In a way the distinction between our traditional models of structure and an analogical one 
is like the distinction between competence and performance traditionally made in 
generative linguistics, it certainly provides an explanation for the extent of the gap 
between the two in the usual formulation. Structure in an analogical model is specified 
(to the extent that it does not indicate the implementation of a meaningful choice on the 
behalf of a speaker) in terms of similarity, but each level of specification (or at least the 
population norms of each level of specification) will have a most efficient description in 
terms of a logical grammar (as will the elements of any random string). Description is 
competence, specification is performance (though, of course, we can only ever predict 
syntactically aspects of performance which are not subject to free choice, such as the 
statistical norms of corpora). It is worth noting that the earliest generative grammars 
never claimed to be any more than a most efficient description of possible language 
structures, the idea that the logical rules of generative grammars might provide a model 
for cognitive mechanisms of language processing was only ever a hypothesis.

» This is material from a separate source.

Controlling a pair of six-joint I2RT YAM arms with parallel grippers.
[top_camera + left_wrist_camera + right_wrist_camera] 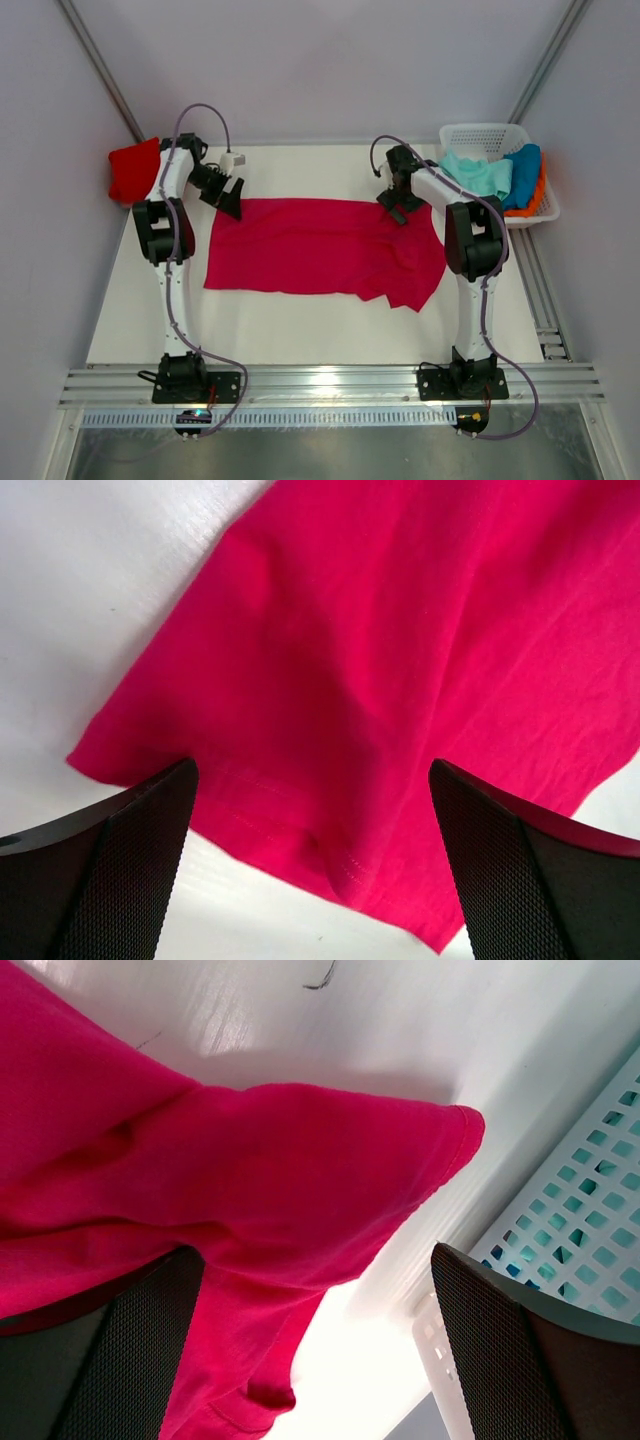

It might 
have been assumed by many, but it was not, I think, ever claimed to have been proven 
(e.g. Bever, 1970). In fact, then, defining structure in terms of analogy contradicts 
nothing in the existing theory of formal grammatical description; what is challenged is 
the correspondence theory of psycholinguistics, which asserts that the processes of 
generative grammar have exact psychological analogues which are important in the 
specification of language structure. What has gone in an analogical model is a physical 
realization of logical production, the actual structures are produced by analogical 
processes, the logical structure is an abstraction of common properties. 

5.1 Logical Description. 

Just as I think analogy will prove indispensable to model the processes of language, 
logical grammars will probably prove indispensable for their description. The only 
proviso would be that because of the fundamentally analogical definition we must 
recognize that a logical structure exists only for the population norms, or average forms. 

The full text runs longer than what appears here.